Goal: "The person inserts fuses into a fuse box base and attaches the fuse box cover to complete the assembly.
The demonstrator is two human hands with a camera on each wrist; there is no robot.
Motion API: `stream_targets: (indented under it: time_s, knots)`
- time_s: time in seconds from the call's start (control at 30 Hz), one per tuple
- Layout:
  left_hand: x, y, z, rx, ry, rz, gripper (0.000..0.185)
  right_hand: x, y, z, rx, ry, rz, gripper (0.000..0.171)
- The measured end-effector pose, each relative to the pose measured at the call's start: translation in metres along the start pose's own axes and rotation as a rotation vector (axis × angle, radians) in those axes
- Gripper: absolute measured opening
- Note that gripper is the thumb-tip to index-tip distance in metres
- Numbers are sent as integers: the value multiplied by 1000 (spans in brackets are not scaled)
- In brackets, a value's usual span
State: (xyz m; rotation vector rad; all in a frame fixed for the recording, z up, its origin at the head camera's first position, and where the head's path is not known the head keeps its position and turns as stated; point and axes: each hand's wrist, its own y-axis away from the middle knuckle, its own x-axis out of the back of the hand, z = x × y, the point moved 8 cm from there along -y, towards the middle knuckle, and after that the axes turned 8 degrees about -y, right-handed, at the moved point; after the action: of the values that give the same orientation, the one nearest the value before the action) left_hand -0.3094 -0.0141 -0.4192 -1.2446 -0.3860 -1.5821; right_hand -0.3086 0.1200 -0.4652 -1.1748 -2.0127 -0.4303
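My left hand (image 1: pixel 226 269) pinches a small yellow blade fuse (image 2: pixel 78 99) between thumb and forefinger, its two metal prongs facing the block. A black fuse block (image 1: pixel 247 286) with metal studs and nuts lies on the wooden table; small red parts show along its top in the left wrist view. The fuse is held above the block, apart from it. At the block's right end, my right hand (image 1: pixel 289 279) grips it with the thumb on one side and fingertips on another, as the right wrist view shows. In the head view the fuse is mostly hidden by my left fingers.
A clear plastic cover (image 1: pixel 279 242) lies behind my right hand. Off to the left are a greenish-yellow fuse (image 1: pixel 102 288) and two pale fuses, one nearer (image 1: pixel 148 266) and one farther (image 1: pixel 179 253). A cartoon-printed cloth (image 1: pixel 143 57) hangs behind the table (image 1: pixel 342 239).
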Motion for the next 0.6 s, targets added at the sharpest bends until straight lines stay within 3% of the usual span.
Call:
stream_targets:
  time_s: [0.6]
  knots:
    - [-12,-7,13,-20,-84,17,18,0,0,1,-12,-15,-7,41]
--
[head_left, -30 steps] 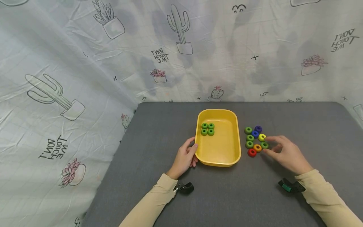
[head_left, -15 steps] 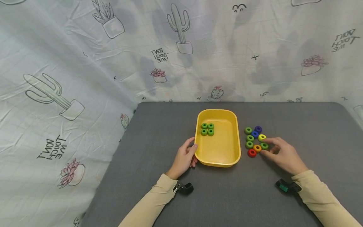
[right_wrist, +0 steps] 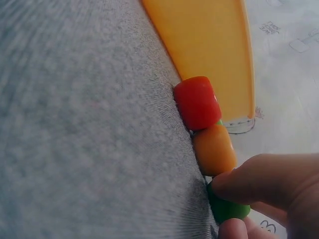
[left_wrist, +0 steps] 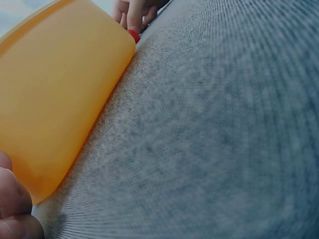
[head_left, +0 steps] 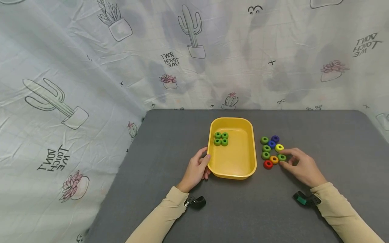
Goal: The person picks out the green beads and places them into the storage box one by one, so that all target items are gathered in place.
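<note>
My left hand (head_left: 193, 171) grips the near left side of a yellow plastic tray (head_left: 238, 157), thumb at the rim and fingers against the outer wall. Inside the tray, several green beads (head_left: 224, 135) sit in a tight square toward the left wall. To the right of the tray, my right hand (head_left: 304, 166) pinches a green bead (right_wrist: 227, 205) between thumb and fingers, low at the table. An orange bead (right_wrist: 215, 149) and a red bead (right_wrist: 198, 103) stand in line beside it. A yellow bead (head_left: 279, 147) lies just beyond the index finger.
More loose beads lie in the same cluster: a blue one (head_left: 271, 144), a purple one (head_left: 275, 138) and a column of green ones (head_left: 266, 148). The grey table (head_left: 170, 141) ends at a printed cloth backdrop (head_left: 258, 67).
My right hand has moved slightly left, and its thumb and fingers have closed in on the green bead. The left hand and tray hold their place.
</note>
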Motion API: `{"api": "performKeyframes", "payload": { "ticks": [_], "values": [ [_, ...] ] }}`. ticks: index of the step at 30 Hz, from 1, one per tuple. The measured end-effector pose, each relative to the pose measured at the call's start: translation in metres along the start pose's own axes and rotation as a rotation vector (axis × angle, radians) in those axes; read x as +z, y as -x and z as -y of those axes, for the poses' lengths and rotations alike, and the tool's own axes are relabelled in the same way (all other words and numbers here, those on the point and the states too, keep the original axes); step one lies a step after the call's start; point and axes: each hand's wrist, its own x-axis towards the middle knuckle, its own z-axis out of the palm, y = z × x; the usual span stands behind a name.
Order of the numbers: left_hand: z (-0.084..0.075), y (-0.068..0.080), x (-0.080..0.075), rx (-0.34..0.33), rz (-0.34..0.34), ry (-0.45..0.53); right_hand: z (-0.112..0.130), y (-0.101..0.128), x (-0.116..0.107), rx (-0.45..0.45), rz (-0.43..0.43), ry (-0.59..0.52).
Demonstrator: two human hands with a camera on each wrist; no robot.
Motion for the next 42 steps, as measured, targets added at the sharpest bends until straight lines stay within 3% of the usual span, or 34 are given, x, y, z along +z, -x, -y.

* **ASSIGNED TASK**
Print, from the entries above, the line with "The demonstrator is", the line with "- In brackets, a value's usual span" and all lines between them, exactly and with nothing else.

* **FINAL ANSWER**
The demonstrator is two human hands with a camera on each wrist; there is no robot.
Motion API: `stream_targets: (indented under it: time_s, knots)`
- time_s: time in seconds from the call's start (control at 30 Hz), one per tuple
- Layout:
  left_hand: x, y, z, rx, ry, rz, gripper (0.000..0.185)
  right_hand: x, y, z, rx, ry, rz, gripper (0.000..0.171)
- The measured end-effector pose, each relative to the pose measured at the call's start: translation in metres along the start pose's own axes and rotation as a rotation vector (axis × angle, radians) in those axes
- Gripper: absolute measured opening
- Note that gripper is the thumb-tip to index-tip distance in metres
- Numbers are sent as integers: the value multiplied by 1000 (spans in brackets are not scaled)
- In brackets, a value's usual span

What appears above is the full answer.